* [PATCH 1/3] multifd: bugfix for migration using compression methods
2024-12-18 9:14 [PATCH 0/3] bugfixes for migration using compression methods Yuan Liu
@ 2024-12-18 9:14 ` Yuan Liu
2024-12-18 17:03 ` Peter Xu
2024-12-18 9:14 ` [PATCH 2/3] multifd: bugfix for incorrect migration data with QPL compression Yuan Liu
` (3 subsequent siblings)
4 siblings, 1 reply; 11+ messages in thread
From: Yuan Liu @ 2024-12-18 9:14 UTC (permalink / raw)
To: peterx, farosas; +Cc: qemu-devel, yuan1.liu, jason.zeng, yichen.wang
When compression is enabled on the migration channel and
the pages processed are all zero pages, these pages will
not be sent and updated on the target side, resulting in
incorrect memory data on the source and target sides.
The root cause is that all compression methods call
multifd_send_prepare_common to determine whether to compress
dirty pages, but multifd_send_prepare_common does not update
the IOV of MultiFDPacket_t when all dirty pages are zero pages.

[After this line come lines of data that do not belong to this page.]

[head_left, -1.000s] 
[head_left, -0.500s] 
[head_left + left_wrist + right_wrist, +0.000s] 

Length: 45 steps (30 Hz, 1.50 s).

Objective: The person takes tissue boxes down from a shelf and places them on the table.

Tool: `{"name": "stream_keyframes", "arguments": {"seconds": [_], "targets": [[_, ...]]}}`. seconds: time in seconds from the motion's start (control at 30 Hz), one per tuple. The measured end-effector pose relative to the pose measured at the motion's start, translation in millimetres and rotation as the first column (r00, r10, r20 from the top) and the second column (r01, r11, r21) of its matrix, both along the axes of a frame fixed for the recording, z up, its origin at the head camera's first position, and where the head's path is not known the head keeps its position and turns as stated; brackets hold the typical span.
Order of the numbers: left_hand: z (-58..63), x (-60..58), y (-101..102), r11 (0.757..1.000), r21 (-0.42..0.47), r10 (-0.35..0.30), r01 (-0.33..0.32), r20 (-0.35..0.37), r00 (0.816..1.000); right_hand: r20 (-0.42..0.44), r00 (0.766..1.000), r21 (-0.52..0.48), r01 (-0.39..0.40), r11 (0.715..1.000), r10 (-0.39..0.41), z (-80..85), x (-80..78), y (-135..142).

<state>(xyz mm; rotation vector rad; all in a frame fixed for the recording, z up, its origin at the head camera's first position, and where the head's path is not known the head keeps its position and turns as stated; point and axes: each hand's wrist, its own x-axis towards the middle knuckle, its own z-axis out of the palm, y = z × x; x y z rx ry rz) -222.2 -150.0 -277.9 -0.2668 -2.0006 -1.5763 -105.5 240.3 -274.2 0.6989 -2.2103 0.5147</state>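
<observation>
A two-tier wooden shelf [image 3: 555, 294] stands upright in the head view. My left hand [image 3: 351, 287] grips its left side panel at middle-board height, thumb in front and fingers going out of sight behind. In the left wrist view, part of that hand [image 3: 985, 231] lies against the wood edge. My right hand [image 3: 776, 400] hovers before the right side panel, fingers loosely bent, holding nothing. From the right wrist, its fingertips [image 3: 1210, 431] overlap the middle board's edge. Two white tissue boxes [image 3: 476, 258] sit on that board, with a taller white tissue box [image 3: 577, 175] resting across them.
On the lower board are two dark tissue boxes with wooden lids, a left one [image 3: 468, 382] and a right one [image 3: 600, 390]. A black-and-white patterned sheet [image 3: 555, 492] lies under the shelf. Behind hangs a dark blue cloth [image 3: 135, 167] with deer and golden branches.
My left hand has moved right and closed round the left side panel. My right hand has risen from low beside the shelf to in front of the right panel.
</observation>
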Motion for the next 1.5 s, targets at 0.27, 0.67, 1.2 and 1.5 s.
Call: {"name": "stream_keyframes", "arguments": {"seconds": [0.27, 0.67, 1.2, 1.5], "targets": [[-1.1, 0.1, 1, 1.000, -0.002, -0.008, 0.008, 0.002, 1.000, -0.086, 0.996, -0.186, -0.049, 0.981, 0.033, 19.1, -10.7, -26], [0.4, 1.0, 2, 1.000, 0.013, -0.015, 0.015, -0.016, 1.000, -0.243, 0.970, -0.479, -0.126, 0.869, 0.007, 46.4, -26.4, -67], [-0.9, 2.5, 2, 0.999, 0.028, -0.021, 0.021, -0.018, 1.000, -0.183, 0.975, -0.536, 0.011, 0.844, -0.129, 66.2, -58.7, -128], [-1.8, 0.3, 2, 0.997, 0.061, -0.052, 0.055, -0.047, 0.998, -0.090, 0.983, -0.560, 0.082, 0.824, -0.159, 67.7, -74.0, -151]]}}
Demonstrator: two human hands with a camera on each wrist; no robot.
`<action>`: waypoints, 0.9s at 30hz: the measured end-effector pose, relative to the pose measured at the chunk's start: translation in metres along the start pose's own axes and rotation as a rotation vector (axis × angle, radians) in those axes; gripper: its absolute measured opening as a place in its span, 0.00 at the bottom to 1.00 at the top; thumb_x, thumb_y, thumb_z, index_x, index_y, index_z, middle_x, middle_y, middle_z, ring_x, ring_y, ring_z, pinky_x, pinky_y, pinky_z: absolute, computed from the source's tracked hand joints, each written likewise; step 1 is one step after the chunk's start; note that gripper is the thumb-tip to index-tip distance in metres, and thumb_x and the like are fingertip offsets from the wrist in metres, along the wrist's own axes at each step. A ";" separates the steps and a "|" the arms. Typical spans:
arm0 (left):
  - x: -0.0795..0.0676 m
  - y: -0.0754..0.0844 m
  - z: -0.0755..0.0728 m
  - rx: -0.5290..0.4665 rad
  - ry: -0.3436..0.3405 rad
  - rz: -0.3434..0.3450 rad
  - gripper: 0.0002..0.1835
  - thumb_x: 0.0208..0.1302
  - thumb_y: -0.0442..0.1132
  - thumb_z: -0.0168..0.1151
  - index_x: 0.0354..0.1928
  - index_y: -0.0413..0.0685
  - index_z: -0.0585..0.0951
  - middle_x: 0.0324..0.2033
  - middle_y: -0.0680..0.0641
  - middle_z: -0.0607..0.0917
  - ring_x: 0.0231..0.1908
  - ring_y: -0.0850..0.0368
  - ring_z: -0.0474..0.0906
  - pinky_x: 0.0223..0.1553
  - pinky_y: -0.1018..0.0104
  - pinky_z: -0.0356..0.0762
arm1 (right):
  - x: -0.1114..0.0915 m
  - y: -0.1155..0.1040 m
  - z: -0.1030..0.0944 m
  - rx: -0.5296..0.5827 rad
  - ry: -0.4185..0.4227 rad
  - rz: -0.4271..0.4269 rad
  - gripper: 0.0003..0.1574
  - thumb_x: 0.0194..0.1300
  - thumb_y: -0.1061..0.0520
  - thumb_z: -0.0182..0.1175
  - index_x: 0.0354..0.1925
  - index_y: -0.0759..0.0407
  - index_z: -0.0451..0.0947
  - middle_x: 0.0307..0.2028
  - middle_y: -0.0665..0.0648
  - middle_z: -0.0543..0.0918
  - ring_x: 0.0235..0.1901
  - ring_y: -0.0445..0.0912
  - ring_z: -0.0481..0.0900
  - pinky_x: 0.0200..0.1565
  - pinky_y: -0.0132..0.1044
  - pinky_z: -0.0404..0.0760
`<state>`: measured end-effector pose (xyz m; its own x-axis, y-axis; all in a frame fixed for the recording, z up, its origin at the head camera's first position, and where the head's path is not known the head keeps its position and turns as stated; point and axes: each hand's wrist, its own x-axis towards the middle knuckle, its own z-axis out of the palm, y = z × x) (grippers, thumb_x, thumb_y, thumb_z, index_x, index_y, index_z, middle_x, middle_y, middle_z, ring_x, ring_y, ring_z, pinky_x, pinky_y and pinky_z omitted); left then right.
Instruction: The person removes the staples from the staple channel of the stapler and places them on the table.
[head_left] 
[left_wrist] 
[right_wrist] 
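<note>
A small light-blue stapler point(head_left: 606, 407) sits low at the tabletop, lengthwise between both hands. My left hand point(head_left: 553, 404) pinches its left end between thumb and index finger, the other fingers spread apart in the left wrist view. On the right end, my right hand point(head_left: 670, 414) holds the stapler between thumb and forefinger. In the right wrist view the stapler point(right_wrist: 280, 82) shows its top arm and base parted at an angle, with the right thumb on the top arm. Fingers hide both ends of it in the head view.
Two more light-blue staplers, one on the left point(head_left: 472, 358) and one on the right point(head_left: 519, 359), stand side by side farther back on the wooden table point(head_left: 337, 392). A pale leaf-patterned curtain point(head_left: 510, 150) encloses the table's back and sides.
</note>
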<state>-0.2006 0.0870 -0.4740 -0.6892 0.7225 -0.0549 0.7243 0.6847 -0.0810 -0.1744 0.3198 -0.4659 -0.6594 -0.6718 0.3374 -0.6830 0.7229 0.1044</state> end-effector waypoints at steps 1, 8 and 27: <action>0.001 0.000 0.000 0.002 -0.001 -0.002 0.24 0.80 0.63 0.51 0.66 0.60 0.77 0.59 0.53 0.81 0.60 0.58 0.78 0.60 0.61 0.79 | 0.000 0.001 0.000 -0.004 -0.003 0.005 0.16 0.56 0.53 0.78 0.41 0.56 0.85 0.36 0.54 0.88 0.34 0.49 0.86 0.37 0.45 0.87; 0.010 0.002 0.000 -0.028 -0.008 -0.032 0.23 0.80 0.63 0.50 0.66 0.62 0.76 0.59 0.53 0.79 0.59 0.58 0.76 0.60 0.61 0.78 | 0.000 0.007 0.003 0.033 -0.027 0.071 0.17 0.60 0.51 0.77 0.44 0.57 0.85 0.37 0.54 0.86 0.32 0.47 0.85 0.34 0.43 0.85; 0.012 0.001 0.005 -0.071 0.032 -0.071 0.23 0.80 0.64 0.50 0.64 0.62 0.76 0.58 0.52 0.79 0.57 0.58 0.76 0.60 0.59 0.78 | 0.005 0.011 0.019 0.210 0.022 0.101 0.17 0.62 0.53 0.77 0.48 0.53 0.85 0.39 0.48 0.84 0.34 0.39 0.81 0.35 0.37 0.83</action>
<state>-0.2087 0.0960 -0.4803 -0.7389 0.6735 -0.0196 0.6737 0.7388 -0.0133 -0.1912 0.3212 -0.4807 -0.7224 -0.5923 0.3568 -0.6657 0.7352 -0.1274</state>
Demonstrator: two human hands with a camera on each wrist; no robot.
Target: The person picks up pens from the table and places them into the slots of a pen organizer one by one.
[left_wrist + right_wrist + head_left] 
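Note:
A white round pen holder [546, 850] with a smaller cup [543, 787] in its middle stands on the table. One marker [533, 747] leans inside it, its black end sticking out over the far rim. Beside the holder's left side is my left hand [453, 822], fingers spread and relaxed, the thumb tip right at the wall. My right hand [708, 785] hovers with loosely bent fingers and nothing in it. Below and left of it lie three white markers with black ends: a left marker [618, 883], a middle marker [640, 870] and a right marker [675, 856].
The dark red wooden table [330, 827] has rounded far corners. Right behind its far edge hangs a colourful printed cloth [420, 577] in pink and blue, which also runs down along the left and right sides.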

The solution is to always update the IOV of MultiFDPacket_t
regardless of whether the dirty pages are all zero pages.
Signed-off-by: Yuan Liu <yuan1.liu@intel.com>
Reviewed-by: Jason Zeng <jason.zeng@intel.com>
---
migration/multifd-nocomp.c | 3 +--
1 file changed, 1 insertion(+), 2 deletions(-)
diff --git a/migration/multifd-nocomp.c b/migration/multifd-nocomp.c
index 55191152f9..2e4aaac285 100644
--- a/migration/multifd-nocomp.c
+++ b/migration/multifd-nocomp.c
@@ -362,6 +362,7 @@ int multifd_ram_flush_and_sync(void)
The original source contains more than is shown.